With a drop in the costs of sequencing bacterial and fungal genomes (and the ability to reconstruct large numbers of genomes from metagenomes), large numbers of BGCs can now be found in publicly available data. To analyze which BGCs are similar between organisms, several algorithms have been developed to group BGCs into "gene cluster families" (GCFs), which represent groups of gene clusters from different genomes that are genetically similar and are involved in producing the same or similar compounds.
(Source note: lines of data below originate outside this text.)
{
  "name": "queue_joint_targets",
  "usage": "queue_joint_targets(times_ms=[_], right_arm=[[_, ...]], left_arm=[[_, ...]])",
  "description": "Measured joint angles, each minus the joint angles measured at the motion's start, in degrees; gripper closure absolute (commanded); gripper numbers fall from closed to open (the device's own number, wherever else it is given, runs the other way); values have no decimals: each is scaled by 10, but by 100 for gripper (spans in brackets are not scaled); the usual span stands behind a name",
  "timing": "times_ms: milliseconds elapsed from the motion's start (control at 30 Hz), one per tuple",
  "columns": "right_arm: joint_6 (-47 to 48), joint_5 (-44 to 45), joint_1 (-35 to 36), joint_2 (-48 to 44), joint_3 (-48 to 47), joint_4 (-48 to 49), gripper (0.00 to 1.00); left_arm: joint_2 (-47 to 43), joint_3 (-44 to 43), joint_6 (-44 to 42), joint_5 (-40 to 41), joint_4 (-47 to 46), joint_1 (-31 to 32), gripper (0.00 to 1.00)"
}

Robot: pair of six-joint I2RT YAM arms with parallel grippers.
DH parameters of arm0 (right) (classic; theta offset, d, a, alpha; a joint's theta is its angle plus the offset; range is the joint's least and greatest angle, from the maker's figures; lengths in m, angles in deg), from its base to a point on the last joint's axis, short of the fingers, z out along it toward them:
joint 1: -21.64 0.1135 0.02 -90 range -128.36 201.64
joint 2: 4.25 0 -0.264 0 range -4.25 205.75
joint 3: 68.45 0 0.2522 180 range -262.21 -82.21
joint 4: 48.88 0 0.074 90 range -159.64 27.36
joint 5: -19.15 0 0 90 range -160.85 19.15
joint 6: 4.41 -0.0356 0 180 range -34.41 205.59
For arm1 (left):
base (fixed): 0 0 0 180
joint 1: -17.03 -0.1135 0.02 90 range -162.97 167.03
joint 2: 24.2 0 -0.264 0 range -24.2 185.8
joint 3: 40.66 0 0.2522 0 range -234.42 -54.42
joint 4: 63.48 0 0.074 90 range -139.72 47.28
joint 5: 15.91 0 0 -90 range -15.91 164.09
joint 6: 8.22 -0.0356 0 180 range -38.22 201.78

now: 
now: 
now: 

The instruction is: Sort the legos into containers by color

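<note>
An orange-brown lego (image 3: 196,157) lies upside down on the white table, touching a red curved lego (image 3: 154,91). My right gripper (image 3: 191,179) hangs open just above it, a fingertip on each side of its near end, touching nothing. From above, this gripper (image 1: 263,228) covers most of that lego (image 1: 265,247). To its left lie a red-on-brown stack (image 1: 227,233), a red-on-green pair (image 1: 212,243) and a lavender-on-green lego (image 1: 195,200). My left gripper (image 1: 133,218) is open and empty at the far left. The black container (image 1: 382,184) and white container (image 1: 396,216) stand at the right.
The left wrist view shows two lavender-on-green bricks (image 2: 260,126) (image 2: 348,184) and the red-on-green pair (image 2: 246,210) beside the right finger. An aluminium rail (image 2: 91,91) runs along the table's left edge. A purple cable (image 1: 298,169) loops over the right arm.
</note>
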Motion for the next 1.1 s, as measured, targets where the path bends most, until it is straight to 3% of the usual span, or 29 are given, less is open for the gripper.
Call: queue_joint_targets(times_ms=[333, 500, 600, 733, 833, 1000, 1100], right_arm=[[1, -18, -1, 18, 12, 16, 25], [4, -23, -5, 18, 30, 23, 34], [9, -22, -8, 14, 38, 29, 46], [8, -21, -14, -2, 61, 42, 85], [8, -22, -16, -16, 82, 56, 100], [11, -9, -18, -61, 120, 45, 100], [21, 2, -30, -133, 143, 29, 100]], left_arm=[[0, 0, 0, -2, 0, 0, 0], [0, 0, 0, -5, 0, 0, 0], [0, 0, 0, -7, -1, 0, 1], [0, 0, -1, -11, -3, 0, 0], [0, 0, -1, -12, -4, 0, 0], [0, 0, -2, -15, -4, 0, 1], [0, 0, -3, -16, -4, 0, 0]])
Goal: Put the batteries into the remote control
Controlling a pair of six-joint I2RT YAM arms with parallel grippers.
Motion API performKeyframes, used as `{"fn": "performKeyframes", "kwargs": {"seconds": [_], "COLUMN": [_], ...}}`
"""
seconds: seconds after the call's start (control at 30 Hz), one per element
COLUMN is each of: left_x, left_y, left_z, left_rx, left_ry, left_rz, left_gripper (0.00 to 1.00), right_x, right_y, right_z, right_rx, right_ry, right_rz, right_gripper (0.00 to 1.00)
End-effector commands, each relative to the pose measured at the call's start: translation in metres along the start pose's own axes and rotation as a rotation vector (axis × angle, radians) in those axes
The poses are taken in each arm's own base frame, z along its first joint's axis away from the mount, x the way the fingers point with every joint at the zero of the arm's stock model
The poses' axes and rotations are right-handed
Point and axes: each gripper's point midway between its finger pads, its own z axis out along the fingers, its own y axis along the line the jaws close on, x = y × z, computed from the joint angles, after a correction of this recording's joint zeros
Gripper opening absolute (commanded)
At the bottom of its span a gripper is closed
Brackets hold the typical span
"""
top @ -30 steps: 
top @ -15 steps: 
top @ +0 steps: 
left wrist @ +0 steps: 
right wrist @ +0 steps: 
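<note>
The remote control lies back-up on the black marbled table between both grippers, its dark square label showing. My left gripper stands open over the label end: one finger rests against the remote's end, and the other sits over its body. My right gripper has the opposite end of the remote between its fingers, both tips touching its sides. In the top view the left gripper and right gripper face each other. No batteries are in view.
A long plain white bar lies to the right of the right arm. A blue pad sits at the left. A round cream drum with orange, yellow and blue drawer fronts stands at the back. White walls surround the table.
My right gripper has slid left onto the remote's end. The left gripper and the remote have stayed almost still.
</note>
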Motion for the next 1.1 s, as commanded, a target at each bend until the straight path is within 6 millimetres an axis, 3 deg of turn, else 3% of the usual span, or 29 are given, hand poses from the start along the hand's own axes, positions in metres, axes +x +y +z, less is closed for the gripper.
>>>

Recently, the BiG-SLiCE algorithm was developed, which, for the first time, allowed reconstructing GCFs from all publicly available (meta)genomic data (ref).
The BiG-FAM database contains GCFs calculated by this tool from over 1.2 million genomes, and allows users to easily search and browse them to analyze patterns of biosynthetic diversity across taxa.
Additionally, it allows users to query their own BGCs against all GCFs contained in BiG-FAM, in order to see how their BGCs of interest are related to gene clusters from publicly available genomes.